EIA submitted comments to the U.S. Environmental Protection Agency (EPA) regarding the draft risk assessments of methylene chloride, carbon tetrachloride, and other priority chemicals undergoing risk evaluations under the Amended Toxic Substances Control Act (TSCA). Mounting scientific evidence points to rising emissions of short lived substances and their potential impact on delayed recovery of the ozone layer. Continued rising methylene chloride emissions alone have the potential to delay healing of the ozone layer by up to 30 years. In these comments, EIA strongly urges the EPA to examine ozone depletion as a risk to human health and the environment in evaluating methylene chloride, carbon tetrachloride, and all other chlorinated and brominated chemicals. Rapidly rising emissions of these chemicals can significantly delay recovery of the ozone layer. We further recommend that the EPA consider all available scientific information regarding observed global and regional emission trends and concentrations of these substances when considering their risks, and not to rely solely on industry reported data. Finally, we urge the EPA to evaluate and subsequently further regulate the production and intermediate uses of these chemicals under TSCA to avoid unreasonable risk to human health and the environment.

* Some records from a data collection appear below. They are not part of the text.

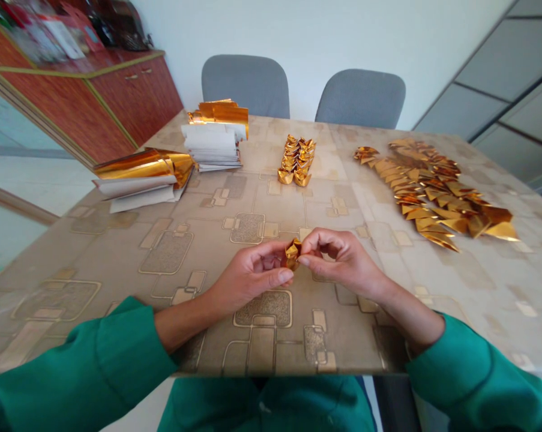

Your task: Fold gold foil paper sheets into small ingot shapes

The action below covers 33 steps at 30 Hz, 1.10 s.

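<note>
Because the fingers of the left hand and right hand were clamped on it, much of the small gold foil piece was hidden, on the near side of the double row of folded gold pieces. Right of that row, overlapping gold foil shapes were hard to tell apart.

Forearms angled inward, left hand curled, thumb extended, right hand held close, its thumb and forefinger pinched.
</note>
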Each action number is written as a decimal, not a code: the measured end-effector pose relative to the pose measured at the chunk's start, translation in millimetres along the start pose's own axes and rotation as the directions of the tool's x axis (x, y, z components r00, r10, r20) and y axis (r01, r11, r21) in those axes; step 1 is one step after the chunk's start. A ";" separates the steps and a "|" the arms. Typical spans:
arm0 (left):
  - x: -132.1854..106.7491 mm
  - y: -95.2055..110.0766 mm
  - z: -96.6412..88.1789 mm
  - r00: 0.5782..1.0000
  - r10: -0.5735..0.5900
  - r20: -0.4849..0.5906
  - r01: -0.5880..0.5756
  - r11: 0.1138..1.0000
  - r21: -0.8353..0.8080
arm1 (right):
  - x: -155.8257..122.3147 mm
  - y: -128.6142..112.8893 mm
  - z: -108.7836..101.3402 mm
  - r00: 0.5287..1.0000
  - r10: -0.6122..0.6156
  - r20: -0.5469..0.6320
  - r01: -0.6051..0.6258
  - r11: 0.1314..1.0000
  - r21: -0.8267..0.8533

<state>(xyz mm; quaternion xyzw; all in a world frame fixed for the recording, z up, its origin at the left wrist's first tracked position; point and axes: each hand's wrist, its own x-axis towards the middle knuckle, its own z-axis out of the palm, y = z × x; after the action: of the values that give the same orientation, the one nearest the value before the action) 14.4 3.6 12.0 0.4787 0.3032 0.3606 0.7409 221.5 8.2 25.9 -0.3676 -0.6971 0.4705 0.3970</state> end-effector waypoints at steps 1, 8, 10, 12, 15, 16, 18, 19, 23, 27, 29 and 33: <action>0.1 -0.8 0.0 1.000 -0.001 -0.001 0.001 1.000 -0.006 | -0.3 -1.4 0.5 1.000 -0.011 0.007 0.011 1.000 -0.021; 1.6 -4.3 -0.7 1.000 -0.003 -0.006 0.003 1.000 -0.021 | -2.5 -4.6 4.1 0.999 -0.036 0.036 0.037 0.999 -0.006; 1.8 -4.5 -0.7 0.999 0.020 -0.026 -0.021 1.000 -0.016 | -2.1 -4.2 3.5 0.998 -0.031 0.060 0.027 0.997 0.069; 1.8 -5.4 -1.2 0.998 0.041 -0.045 -0.041 0.999 -0.002 | -0.9 -3.2 2.6 0.998 0.001 0.056 -0.011 0.982 0.186; 1.3 -7.8 -2.9 0.997 0.054 -0.048 -0.053 0.998 0.034 | 1.4 -0.6 2.9 0.995 0.085 0.056 -0.099 0.936 0.337; 1.2 -8.7 -3.5 0.997 0.057 -0.047 -0.055 0.998 0.044 | 1.9 0.3 3.5 0.992 0.108 0.066 -0.125 0.925 0.360; 1.2 -9.9 -4.4 0.997 0.062 -0.049 -0.059 0.997 0.052 | 2.3 1.9 5.1 0.988 0.128 0.086 -0.151 0.915 0.374; 1.2 -10.3 -4.7 0.997 0.063 -0.048 -0.061 0.997 0.052 | 2.1 2.4 5.8 0.988 0.126 0.092 -0.152 0.915 0.375; 1.7 -10.9 -4.9 0.997 0.068 -0.039 -0.066 0.997 0.048 | 0.5 2.5 5.6 0.980 0.160 0.118 -0.194 0.903 0.383; 2.0 -11.6 -3.9 0.997 0.068 -0.031 -0.066 0.995 0.076 | -0.3 2.8 4.0 0.960 0.246 0.132 -0.280 0.842 0.461; 2.4 -11.4 -3.1 0.997 0.079 -0.021 -0.077 0.993 0.086 | -0.3 3.3 4.7 0.951 0.278 0.134 -0.308 0.839 0.449; 3.6 -8.9 -2.1 0.995 0.104 -0.004 -0.103 0.990 0.100 | -0.7 2.8 7.0 0.951 0.281 0.132 -0.310 0.860 0.405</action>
<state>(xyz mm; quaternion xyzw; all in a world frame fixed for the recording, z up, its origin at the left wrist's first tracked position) 16.9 5.1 2.7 0.5284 0.2991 0.3852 0.6949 215.9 5.9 21.4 -0.3596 -0.5277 0.6770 0.3658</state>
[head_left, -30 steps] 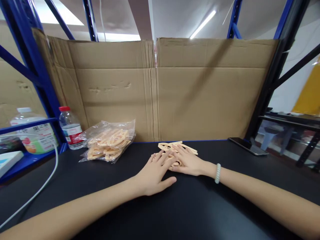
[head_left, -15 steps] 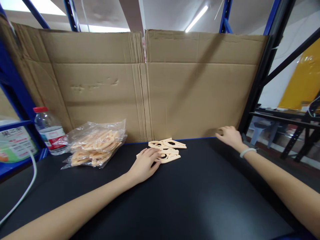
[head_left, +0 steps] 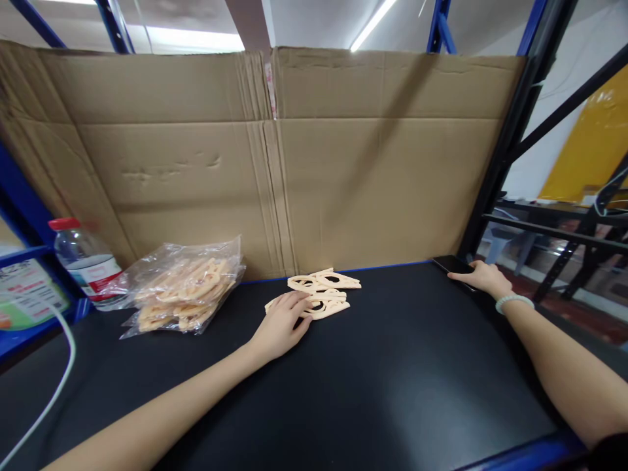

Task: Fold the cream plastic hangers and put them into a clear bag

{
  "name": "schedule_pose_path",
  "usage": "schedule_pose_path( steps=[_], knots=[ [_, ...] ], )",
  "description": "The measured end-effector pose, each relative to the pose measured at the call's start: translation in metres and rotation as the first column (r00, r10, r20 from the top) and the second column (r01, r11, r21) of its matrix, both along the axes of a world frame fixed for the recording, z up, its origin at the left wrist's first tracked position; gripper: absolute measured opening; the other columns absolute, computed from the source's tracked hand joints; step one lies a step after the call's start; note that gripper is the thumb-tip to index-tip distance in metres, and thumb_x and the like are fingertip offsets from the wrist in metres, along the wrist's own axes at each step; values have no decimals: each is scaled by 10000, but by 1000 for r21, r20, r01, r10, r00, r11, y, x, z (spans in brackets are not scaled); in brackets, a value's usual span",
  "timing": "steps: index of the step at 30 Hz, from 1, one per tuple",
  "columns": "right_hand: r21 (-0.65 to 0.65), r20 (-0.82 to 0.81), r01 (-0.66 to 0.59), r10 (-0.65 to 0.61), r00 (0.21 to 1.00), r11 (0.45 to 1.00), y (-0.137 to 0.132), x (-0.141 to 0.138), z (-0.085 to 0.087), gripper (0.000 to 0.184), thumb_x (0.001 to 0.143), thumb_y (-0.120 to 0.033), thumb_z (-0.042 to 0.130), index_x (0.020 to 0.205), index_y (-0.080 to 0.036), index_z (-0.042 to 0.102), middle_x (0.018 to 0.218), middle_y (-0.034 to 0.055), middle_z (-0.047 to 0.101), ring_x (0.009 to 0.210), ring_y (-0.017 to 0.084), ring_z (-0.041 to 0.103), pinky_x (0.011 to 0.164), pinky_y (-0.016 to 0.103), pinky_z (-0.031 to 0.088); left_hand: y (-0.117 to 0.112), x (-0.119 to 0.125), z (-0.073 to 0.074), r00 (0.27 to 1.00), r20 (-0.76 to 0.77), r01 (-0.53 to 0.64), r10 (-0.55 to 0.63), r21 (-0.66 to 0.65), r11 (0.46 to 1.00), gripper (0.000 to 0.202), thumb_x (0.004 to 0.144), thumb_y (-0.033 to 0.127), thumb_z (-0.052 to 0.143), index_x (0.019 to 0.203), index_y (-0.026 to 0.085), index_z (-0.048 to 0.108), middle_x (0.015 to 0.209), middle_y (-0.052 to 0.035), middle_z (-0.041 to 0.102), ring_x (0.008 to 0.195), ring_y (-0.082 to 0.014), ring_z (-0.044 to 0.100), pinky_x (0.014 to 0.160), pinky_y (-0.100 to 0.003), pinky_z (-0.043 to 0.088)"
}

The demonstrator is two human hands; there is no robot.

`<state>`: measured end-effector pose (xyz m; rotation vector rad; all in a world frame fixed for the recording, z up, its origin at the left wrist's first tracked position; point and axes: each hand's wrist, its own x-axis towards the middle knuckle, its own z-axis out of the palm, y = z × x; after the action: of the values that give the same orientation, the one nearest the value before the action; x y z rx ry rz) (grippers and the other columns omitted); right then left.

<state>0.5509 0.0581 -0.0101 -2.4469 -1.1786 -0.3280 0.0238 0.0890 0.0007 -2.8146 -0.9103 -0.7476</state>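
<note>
head, left hand [head_left: 279, 322] on cutouts [head_left: 330, 294], phone [head_left: 451, 263] at edge

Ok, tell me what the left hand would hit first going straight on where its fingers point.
The tan cutouts: the left hand has its fingertips on that pile. Beyond it, probably the cardboard.

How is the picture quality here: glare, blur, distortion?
Head view: wide-angle bending bows the cardboard wall; ceiling strip light blown out; faint sheen on the black tabletop; left hand and tan cutouts sharp; right hand on the phone slightly soft.
</note>
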Motion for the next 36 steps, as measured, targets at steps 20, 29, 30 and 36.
schedule_pose_path(
  steps=[20, 29, 30, 36],
  knots=[
    [-38, 116, -36, 40, 992, 999, -4, -10, 4, 767, 705, -592, 641, 1298, -127, 499, 1173, 195, 517, 1001, 354, 587, 699, 401, 480, 5, -1, 2, 1000, 6, 0, 0, -14, 1000, 239, 897, 217, 484, 1106, 202, 598, 1255, -123, 610, 1168, -290, 565, 972, -498, 472],
    [-25, 171, -55, 59, 984, 998, -3, -7, 2, 785, 683, -580, 673, 1297, -118, 510, 1154, 187, 526, 977, 355, 591, 714, 404, 476, 6, -2, 0, 1000, 10, -10, 10, -21, 1000, 233, 884, 219, 500, 1100, 207, 585, 1252, -118, 610, 1166, -290, 565, 974, -498, 464],
    [-26, 172, -57, 60, 983, 998, -3, -7, 3, 782, 680, -582, 675, 1294, -124, 514, 1153, 184, 526, 981, 353, 590, 716, 402, 476, 5, -2, 0, 1000, 10, -10, 11, -24, 1000, 233, 881, 218, 503, 1099, 206, 586, 1250, -118, 610, 1163, -289, 566, 973, -496, 465],
    [-26, 154, -48, 51, 987, 999, -3, -7, 3, 766, 693, -591, 664, 1288, -133, 518, 1161, 189, 524, 1003, 359, 585, 710, 405, 480, 6, 0, 1, 1000, 9, -15, 15, -35, 999, 242, 882, 214, 506, 1110, 206, 585, 1273, -118, 594, 1172, -288, 560, 981, -497, 458]
  ],
)
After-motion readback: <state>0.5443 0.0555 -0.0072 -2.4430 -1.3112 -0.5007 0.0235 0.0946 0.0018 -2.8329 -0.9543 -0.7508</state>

Download our comment: Ozone Depletion Risks Posed by Emissions of Methylene Chloride, Carbon Tetrachloride, and Other Short-lived Chlorinated and Brominated Chemicals Under Evaluation by the Amended Toxic Substances Control Act (TSCA)
Download our comment: Gaps in Clean Air Act leave the Amended Toxic Substances Control Act (TSCA) responsible for Ozone Depletion Risk in the Assessment of Carbon Tetrachloride and Other Chlorinated and Brominated Chemicals Under Evaluation”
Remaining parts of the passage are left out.